I get asked frequently about the optimal configuration for a Thor or Roxie system. Besides the pro-forma “it depends” and “how will you use the system?” statements, I think it would be useful to describe what the guiding principles are, when defining the architecture for a given HPCC Systems platform implementation.
When it comes to Thor, one of the first variables that need to be considered, is the size of the input data that will be ingested into the system, over a reasonable time frame. For the majority of the applications, Thor ends up becoming a live archive for all data ever ingested or, at least, until the data becomes useless and/or must be destroyed due to regulatory and/or legal requirements. In addition to the size of the input data, the size of the output data, and any space required for intermediate and temporary files need to be accounted for. A good rule of thumb is, that the total amount of space needed for the system is, usually about 2.5 to 3 times the size of the aggregated input data over time. If, as it’s usually recommended, there is a need for redundancy, the total amount of space needs to be doubled, to account for the mirroring of the data slices in other nodes (although the use of RAID 5 or RAID 6 may reduce or eliminate the need for this extra redundancy). But deciding the amount of space needed in Thor is just the beginning: the next area that needs to be covered is related to processing time and overall system performance.
Thor has been designed as a massive parallel data-intensive workflow processing system and, as such, is relatively tolerant to reasonable I/O latencies. Moreover, the majority of the operations require reading a certain amount of data from the drives (almost always sequential, from beginning to end of the logical file slice residing in a particular node), performing some processing (which could be either entirely contained in memory, or require mostly sequential spills to drives) and eventually writing down the output sequentially (again) to the drives. With this particular behavior in mind, when running a single thor worker per node, it makes perfect sense to use SATA drives (even 7200RPM 3.5′ drives will do) and pick the largest available at the time. If more than a couple workers are running on each node (which could be used, in certain cases, to take advantage of special hardware configurations) the additional concurrency could turn the drive I/O to a more random pattern, which would substantially impair performance of SATA drives and significantly benefit from SAS drives (particularly, 2.5′ 10,000 RPM drives). SSD drives, due to the high cost and limited capacity, and to the fact that their sequential read/write performance is not significantly better than mechanical drives, are not recommended for this environment.
The number of CPU cores in Thor is not one of the most critical aspects of the configuration, with the processing time usually overshadowed by the I/O read/write times, so even a single socket motherboard with a quad or six core CPU should be fine, for the majority of the applications.
The total amount of Random Access Memory across a Thor cluster determines if a particular task (subgraph) can be kept entirely in memory, or if it needs to be spilled to drives. For this reason, having enough memory to handle entire subgraphs in memory can speed up workunits considerably, as memory access is orders of magnitude faster than drive I/O.

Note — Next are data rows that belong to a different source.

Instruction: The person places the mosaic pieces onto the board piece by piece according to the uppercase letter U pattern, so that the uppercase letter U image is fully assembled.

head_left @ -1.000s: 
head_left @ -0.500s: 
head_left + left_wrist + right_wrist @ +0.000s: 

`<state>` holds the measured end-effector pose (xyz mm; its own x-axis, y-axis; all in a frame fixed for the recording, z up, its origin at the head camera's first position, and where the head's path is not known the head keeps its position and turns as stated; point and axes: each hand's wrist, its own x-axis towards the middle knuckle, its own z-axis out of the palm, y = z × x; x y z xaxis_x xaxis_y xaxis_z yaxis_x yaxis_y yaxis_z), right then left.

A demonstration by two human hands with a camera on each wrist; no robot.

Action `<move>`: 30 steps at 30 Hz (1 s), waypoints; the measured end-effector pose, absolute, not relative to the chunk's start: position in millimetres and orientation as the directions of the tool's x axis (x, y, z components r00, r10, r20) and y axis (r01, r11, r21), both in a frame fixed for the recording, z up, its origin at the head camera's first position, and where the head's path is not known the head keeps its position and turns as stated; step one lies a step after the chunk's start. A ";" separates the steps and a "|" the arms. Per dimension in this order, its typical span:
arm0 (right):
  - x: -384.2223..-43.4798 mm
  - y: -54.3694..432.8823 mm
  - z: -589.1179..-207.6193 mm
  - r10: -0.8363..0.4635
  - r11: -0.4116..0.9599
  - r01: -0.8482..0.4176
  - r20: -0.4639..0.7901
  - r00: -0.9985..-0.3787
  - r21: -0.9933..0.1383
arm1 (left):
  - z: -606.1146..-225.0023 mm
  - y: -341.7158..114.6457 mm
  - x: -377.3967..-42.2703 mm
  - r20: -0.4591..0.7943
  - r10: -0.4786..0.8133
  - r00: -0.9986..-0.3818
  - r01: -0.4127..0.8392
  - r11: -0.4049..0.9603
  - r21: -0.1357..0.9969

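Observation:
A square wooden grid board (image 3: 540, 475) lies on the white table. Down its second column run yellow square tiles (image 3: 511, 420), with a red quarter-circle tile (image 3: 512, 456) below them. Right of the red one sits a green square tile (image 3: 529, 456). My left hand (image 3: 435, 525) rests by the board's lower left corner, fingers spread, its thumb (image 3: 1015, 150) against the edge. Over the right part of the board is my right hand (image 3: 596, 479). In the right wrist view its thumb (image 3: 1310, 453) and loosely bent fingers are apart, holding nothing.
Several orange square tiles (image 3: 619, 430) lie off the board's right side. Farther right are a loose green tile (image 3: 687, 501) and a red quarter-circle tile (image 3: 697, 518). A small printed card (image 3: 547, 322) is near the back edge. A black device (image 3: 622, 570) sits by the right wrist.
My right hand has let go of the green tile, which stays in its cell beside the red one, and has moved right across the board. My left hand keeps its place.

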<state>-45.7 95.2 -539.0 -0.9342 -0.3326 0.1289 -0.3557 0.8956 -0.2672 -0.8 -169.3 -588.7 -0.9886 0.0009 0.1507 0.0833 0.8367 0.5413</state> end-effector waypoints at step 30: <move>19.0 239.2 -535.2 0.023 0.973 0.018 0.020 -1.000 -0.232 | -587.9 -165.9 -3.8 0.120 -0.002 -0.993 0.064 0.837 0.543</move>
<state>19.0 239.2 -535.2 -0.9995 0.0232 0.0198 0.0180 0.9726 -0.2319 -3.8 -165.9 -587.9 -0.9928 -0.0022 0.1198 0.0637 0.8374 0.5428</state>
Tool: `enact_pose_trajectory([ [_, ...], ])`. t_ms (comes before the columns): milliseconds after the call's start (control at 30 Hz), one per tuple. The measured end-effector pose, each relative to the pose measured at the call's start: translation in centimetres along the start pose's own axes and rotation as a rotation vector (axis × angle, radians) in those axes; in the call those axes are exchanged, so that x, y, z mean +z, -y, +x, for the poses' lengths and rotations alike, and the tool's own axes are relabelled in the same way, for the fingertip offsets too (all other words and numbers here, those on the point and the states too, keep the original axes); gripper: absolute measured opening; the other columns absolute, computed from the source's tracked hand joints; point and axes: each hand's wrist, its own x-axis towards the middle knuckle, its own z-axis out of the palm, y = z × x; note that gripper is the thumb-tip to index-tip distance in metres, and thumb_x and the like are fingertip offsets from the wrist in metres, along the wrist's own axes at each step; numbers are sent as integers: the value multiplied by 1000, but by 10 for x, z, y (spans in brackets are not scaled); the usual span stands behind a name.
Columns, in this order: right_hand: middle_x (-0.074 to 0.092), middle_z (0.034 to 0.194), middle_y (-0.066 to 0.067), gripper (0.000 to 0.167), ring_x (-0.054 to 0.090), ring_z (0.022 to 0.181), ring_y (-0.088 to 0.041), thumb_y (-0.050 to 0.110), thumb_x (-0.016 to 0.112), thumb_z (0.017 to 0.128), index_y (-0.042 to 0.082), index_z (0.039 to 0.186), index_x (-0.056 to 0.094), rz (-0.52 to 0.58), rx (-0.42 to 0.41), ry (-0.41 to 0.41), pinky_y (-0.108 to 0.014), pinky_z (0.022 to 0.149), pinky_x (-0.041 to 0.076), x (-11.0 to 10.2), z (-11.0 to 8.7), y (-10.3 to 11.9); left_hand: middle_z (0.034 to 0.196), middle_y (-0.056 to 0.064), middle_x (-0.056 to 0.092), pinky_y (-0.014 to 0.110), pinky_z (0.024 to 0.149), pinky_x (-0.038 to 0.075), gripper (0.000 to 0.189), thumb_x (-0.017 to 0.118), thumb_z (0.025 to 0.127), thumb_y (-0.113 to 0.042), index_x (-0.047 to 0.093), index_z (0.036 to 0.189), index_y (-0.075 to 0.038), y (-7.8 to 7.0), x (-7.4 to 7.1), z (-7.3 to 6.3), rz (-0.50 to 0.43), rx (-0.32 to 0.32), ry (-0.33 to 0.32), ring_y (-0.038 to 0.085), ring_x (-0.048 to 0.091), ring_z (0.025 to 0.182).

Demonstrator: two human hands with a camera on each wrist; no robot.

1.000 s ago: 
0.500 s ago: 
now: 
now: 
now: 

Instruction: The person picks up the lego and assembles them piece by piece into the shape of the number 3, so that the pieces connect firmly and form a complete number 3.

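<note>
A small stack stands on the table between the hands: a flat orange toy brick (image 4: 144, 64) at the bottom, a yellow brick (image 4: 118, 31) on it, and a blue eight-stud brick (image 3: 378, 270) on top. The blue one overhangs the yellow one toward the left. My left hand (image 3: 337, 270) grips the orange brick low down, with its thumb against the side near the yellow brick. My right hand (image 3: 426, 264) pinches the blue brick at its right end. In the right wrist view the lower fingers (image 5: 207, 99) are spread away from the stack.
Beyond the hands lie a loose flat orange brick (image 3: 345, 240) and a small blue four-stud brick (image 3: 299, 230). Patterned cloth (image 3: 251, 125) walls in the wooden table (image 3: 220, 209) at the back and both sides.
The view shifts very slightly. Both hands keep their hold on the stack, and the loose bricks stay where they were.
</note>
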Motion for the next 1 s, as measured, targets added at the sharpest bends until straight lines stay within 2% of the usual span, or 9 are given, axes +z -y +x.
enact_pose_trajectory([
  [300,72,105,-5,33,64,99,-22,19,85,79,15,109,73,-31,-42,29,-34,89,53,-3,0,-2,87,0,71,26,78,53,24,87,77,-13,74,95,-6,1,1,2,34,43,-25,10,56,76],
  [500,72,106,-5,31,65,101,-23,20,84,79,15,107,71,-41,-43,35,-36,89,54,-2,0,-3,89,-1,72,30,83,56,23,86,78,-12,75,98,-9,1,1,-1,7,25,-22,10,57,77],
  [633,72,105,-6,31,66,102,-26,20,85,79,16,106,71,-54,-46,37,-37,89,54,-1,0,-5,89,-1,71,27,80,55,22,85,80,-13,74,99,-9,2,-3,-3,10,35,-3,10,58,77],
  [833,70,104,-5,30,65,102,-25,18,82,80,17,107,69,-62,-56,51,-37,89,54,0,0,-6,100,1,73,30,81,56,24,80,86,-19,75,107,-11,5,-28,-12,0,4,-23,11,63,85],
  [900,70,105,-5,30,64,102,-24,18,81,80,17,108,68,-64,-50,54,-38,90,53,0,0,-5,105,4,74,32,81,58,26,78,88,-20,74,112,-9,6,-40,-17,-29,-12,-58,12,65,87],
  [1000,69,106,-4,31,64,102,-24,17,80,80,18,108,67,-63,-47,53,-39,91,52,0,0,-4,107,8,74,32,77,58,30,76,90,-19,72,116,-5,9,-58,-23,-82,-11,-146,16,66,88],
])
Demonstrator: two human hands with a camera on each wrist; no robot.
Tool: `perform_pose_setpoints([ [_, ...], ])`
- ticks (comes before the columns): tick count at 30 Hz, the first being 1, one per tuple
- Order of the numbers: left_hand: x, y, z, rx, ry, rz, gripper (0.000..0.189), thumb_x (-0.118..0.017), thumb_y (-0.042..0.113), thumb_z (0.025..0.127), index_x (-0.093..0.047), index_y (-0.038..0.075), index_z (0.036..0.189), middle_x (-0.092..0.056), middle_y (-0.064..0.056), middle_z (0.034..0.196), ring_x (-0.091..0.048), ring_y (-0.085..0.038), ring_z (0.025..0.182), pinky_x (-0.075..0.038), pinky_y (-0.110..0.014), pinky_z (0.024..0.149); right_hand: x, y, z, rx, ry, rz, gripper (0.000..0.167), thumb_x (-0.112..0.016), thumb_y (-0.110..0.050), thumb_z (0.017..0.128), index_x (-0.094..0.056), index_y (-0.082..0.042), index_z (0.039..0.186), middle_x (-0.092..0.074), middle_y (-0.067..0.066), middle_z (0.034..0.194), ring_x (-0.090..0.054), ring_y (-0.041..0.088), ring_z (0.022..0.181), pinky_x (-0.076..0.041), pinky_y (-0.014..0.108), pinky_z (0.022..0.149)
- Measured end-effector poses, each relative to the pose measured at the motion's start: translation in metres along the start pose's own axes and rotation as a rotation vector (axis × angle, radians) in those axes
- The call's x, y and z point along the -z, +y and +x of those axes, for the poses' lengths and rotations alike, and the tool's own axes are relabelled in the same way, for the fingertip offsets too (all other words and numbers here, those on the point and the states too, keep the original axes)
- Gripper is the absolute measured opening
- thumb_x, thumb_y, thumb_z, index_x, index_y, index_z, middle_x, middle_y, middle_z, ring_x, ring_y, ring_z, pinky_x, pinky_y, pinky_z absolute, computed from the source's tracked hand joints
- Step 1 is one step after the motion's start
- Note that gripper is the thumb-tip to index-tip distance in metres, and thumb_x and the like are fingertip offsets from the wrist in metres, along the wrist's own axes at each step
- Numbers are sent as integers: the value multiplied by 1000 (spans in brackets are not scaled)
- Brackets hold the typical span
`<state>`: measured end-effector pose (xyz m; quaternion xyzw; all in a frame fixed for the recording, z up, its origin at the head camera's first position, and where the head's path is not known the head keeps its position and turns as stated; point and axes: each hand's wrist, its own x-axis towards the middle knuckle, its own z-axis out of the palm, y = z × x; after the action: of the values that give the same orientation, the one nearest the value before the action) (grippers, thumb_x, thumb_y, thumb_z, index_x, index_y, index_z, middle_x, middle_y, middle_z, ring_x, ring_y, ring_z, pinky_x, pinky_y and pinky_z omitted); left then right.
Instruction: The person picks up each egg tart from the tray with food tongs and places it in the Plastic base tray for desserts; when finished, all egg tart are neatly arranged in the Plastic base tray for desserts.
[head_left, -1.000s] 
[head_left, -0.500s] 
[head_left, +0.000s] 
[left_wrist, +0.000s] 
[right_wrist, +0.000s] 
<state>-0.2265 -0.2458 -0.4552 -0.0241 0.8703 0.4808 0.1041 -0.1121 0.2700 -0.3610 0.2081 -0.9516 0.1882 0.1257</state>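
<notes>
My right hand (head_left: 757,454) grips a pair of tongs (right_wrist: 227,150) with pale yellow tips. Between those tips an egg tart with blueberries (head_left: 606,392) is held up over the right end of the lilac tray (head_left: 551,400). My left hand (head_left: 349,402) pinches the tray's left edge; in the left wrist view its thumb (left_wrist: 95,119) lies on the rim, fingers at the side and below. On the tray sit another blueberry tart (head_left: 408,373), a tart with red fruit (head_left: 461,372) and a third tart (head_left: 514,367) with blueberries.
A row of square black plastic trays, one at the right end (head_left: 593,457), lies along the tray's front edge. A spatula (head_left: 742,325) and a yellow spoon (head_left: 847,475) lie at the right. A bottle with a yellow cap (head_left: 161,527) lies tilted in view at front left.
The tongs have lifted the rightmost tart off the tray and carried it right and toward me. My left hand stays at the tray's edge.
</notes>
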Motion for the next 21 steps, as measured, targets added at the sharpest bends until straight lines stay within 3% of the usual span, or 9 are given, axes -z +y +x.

Roxie, on the other hand, has a very different performance profile. On the one side, Roxie workflows (queries) usually require a high amount of indirection due to indexed data access, and this has the side effect of introducing a large number of drive head seeks. On the other side, Roxie tends to be quite sensitive to I/O latencies, particularly when the total query time needs to be kept to a minimum. For these reasons, it’s desirable to consider only SAS drives (2.5′ 10,000 RPM drives) or even SSD drives. The total amount of space required in Roxie is usually much smaller than Thor, because primary indices have compressed payload (and data has been subject to some reduction, at this point), and secondary keys are just references to the payloads present on the primary indices, so SSD drives, even with their limited space, could be sufficient.
Roxie is noticeably more demanding, in terms of CPU utilization, and it’s recommended to have as many CPU cores as possible, to minimize latencies (Roxie multithreads and spreads the load across as many cores, as there are in the node).
Memory, in Roxie, is not as critical for overall performance, however certain in-memory operations can benefit the overall query times, in cases where, for example, keeping a small and frequently used dataset in RAM could be desirable.
And last, but not least, the network interconnect for both systems needs to accommodate the bandwidth required to transfer the data efficiently between nodes, to avoid bottlenecks. While Gigabit Ethernet tends to be sufficient for the majority of the systems, high performance nodes could benefit from 10GE or even Infiniband (the latter offering 5 times as much bandwidth as 10GE, with an equivalent cost).
While the intent of this blog post is not to replace an expert analysis and architectural design phase for particular applications, it should be a sufficient guideline to estimate the overall hardware cost of a given HPCC related project, and provide some good rules of thumb and best practices for people implementing these platforms.